▸ **RECORDED INFORMATION**
######
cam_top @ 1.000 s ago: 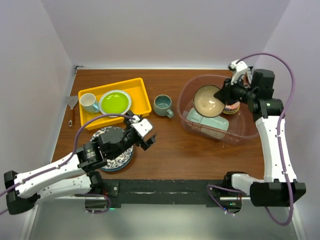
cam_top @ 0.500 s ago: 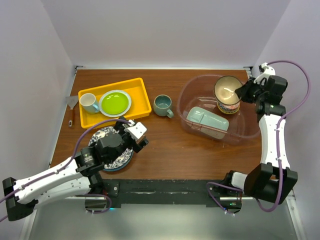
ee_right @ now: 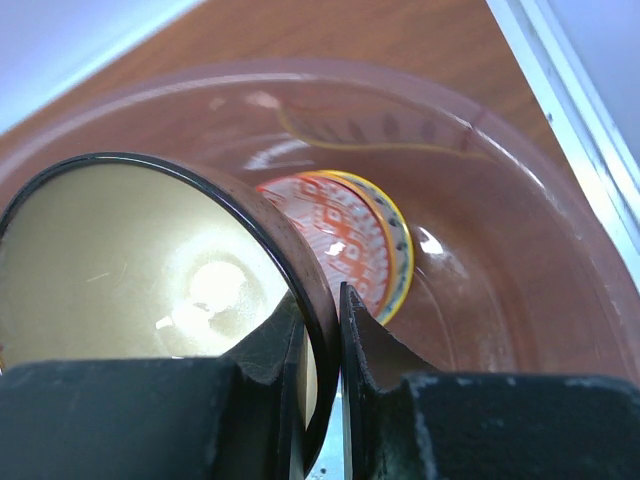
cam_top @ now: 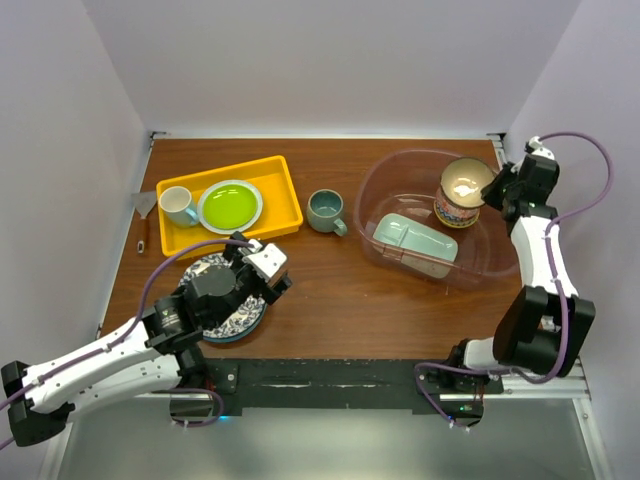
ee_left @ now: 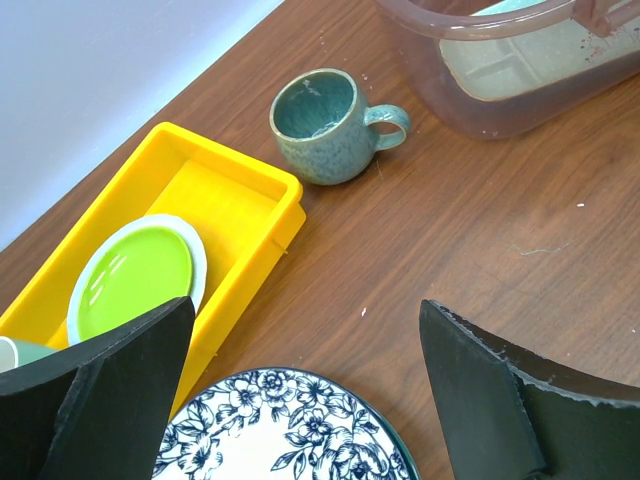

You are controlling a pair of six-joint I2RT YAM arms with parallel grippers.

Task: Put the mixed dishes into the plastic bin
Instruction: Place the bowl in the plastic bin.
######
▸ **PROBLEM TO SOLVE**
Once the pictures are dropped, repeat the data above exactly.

▸ **EXPECTED OUTPUT**
cam_top @ 1.000 s ago: 
cam_top @ 0.500 s ago: 
ee_right @ now: 
cam_top @ now: 
ee_left @ now: 

You are controlling a pair of six-joint I2RT YAM arms with parallel grippers.

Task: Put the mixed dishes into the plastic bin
Instruction: Place the bowl in the plastic bin.

The requested output has been fully supplied.